• _EXERCISE OBJECTIVE_: Output each line of the listing that follows, with every character kept as it is.

• _DATA_:
-- -- --
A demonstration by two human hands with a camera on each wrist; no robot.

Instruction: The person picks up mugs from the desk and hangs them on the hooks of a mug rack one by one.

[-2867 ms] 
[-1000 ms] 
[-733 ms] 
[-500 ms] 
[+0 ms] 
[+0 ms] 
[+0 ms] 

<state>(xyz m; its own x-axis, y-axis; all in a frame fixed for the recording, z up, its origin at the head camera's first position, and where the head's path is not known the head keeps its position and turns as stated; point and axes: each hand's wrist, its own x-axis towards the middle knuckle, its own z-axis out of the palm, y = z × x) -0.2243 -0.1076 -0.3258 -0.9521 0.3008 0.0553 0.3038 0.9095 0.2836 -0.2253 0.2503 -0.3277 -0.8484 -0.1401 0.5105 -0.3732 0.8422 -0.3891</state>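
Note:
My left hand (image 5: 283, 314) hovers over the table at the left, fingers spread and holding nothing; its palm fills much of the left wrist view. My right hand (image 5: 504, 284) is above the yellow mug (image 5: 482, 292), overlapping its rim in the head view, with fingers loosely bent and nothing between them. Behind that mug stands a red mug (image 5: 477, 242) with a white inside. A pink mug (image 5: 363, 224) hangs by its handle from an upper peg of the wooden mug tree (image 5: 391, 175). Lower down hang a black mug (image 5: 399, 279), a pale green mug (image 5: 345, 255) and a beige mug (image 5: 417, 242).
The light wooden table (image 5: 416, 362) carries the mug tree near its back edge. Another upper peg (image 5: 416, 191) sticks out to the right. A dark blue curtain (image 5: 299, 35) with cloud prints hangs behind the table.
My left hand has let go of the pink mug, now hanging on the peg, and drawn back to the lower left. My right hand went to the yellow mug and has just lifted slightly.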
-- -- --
• _RESPONSE AREA_:
A demonstration by two human hands with a camera on each wrist; no robot.

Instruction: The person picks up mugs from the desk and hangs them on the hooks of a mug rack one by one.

[-2867 ms] 
[-1000 ms] 
[-733 ms] 
[-500 ms] 
[+0 ms] 
[+0 ms] 
[+0 ms] 

<state>(xyz m; its own x-axis, y-axis; all in a frame fixed for the recording, z up, its origin at the head camera's first position, and where the head's path is not known the head keeps its position and turns as stated; point and axes: each hand's wrist, its own x-axis towards the middle knuckle, its own z-axis out of the palm, y = z × x) -0.2243 -0.1076 -0.3258 -0.9521 0.3008 0.0553 0.3038 0.9095 0.2836 -0.2253 0.2503 -0.3277 -0.8484 -0.1401 0.5105 -0.3732 0.8422 -0.3891</state>
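Note:
My left hand (image 5: 283, 314) hovers over the table at the left, fingers spread and holding nothing; its palm fills much of the left wrist view. My right hand (image 5: 504, 284) is above the yellow mug (image 5: 482, 292), overlapping its rim in the head view, with fingers loosely bent and nothing between them. Behind that mug stands a red mug (image 5: 477, 242) with a white inside. A pink mug (image 5: 363, 224) hangs by its handle from an upper peg of the wooden mug tree (image 5: 391, 175). Lower down hang a black mug (image 5: 399, 279), a pale green mug (image 5: 345, 255) and a beige mug (image 5: 417, 242).
The light wooden table (image 5: 416, 362) carries the mug tree near its back edge. Another upper peg (image 5: 416, 191) sticks out to the right. A dark blue curtain (image 5: 299, 35) with cloud prints hangs behind the table.
My left hand has let go of the pink mug, now hanging on the peg, and drawn back to the lower left. My right hand went to the yellow mug and has just lifted slightly.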

The output is now finished.